Jeffrey W. Bode, PhD
Professor of Organic Chemistry, Department of Chemistry and Applied Biosciences,
ETH Zürich;
Principal Investigator, WPI-ITbM, Nagoya University
Lecture Title
Synthetic Chemistry for Biologics
Abstract
Modern bioactive molecules are often perceived as being split into two tribes – small molecules and biologics. This distinction extents not only the size of the molecules – with biologics being large therapeutic proteins, antibodies, vaccines, and nucleic acids – but to their mode of production. Small molecules benefit from the power of organic synthesis to manipulate and tailor every atom in their structure, while biologics are largely limited to natural building blocks with few opportunities for modification and manipulation by organic reactions. Advances in synthetic method for de novo construction of biologics, including therapeutic proteins, and innovative new approaches for site-specific modification of recombinant biologicals increasingly blur this line.

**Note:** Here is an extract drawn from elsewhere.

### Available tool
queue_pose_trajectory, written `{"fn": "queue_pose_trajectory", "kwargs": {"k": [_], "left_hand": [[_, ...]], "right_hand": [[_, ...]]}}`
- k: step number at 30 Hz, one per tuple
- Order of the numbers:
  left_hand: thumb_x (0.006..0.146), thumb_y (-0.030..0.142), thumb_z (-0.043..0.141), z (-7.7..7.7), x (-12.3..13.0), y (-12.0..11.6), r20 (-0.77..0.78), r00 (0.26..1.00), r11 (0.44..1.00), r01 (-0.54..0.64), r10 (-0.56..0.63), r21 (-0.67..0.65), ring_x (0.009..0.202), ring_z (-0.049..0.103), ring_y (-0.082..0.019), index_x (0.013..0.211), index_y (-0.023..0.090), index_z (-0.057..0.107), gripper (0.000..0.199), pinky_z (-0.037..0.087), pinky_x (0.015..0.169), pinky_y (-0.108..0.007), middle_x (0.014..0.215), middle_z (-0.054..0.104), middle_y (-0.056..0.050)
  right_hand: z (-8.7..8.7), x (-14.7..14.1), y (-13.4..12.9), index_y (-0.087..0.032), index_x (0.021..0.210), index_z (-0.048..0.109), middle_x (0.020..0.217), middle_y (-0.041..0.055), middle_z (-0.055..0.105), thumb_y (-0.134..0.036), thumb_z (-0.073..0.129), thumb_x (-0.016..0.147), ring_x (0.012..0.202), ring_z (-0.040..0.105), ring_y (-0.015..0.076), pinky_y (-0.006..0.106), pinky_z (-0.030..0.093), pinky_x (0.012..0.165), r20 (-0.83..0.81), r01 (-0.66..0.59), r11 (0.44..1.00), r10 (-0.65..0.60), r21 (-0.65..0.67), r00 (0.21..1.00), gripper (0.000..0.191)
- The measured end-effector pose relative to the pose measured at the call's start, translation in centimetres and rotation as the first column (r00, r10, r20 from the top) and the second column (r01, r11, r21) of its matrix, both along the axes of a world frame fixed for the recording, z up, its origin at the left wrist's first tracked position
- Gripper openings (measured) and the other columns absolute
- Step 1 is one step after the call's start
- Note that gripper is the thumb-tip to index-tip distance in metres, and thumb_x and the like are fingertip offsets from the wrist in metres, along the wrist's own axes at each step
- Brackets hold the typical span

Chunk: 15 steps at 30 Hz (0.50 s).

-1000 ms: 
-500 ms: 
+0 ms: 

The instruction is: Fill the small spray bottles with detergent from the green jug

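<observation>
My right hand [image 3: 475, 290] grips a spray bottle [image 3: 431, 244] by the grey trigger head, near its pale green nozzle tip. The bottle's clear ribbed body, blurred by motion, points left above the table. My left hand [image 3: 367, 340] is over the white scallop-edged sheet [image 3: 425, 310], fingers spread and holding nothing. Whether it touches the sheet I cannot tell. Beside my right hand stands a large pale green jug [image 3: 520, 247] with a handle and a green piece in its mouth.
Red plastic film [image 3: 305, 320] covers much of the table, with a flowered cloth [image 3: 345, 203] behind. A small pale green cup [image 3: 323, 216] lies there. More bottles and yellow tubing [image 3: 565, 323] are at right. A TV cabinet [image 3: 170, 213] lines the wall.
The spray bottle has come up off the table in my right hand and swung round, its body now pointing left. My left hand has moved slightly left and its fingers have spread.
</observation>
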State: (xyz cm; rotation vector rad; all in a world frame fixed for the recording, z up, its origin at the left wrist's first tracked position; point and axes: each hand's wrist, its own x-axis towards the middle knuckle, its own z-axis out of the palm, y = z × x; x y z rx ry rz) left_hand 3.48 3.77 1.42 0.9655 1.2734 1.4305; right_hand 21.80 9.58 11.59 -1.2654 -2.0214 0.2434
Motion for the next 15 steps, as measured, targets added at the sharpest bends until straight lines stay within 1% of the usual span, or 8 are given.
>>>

Advances in new chemical and enzymatic reactions will make possible a new generation of biologicals that can be precisely tailored with systematic changes to their their structure, making it possible to perform precise “medicinal chemistry” on biologics. With these advances, precisely turned proteins with new receptor signalling, conditional activation, and novel targeting strategy can be produced and evaluated. The same strategies can be extended to the construction of atomically tailored proteins for discovering and interrogating biological pathways, including new recognition motifs for targeted protein degradation.